▸ **WORK TO BE COMPLETED**
Start at the first line of the material below and retype each line through the one containing "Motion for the", exactly.

▸ **GIVEN MATERIAL**
* * *

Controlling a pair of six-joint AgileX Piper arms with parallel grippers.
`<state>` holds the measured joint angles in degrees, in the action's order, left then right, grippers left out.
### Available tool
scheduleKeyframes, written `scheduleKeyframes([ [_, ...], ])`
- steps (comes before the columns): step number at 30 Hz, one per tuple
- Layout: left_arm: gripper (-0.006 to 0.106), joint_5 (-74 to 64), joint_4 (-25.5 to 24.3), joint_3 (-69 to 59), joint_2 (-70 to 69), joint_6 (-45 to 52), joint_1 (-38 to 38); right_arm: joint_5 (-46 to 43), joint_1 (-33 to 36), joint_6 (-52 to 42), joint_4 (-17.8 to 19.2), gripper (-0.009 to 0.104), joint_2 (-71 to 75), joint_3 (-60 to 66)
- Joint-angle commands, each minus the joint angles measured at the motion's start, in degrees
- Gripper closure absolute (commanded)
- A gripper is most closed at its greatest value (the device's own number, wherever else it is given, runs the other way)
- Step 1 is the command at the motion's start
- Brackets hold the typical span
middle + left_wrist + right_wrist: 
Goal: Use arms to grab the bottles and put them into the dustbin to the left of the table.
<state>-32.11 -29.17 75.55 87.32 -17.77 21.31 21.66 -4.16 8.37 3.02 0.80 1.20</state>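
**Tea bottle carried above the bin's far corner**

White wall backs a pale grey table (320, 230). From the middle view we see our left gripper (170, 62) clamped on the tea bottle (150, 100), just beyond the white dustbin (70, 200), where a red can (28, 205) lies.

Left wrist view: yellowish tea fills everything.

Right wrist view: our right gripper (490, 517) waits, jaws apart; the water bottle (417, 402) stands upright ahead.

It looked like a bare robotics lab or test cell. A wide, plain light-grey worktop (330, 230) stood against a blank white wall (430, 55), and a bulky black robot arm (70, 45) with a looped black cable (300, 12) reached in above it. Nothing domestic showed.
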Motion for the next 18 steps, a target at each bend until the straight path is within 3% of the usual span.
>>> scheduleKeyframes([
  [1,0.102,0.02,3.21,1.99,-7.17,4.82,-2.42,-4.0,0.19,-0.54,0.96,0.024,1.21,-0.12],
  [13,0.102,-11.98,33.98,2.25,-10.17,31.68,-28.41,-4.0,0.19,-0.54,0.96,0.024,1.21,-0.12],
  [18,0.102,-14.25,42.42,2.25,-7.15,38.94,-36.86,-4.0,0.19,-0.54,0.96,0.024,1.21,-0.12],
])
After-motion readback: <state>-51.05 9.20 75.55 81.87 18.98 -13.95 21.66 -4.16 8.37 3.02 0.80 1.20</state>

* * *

▸ **OUTPUT FOR THIS TASK**
Controlling a pair of six-joint AgileX Piper arms with parallel grippers.
`<state>` holds the measured joint angles in degrees, in the action's order, left then right, grippers left out.
### Available tool
scheduleKeyframes, written `scheduleKeyframes([ [_, ...], ])`
- steps (comes before the columns): step number at 30 Hz, one per tuple
- Layout: left_arm: gripper (-0.006 to 0.106), joint_5 (-74 to 64), joint_4 (-25.5 to 24.3), joint_3 (-69 to 59), joint_2 (-70 to 69), joint_6 (-45 to 52), joint_1 (-38 to 38); right_arm: joint_5 (-46 to 43), joint_1 (-33 to 36), joint_6 (-52 to 42), joint_4 (-17.8 to 19.2), gripper (-0.009 to 0.104), joint_2 (-71 to 75), joint_3 (-60 to 66)
- Joint-angle commands, each minus the joint angles measured at the motion's start, in degrees
- Gripper closure absolute (commanded)
- A gripper is most closed at its greatest value (the device's own number, wherever else it is given, runs the other way)
- Step 1 is the command at the motion's start
- Brackets hold the typical span
middle + left_wrist + right_wrist: 
Goal: Use arms to grab the bottles and put them into the dustbin to the left of the table.
<state>-32.11 -29.17 75.55 87.32 -17.77 21.31 21.66 -4.16 8.37 3.02 0.80 1.20</state>
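**Tea bottle carried above the bin's far corner**

White wall backs a pale grey table (320, 230). From the middle view we see our left gripper (170, 62) clamped on the tea bottle (150, 100), just beyond the white dustbin (70, 200), where a red can (28, 205) lies.

Left wrist view: yellowish tea fills everything.

Right wrist view: our right gripper (490, 517) waits, jaws apart; the water bottle (417, 402) stands upright ahead.

It looked like a bare robotics lab or test cell. A wide, plain light-grey worktop (330, 230) stood against a blank white wall (430, 55), and a bulky black robot arm (70, 45) with a looped black cable (300, 12) reached in above it. Nothing domestic showed.
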Motion for the next 18 steps, a target at each bend until the straight path is within 3% of the usual span.

The answer has been given, and the exercise is done.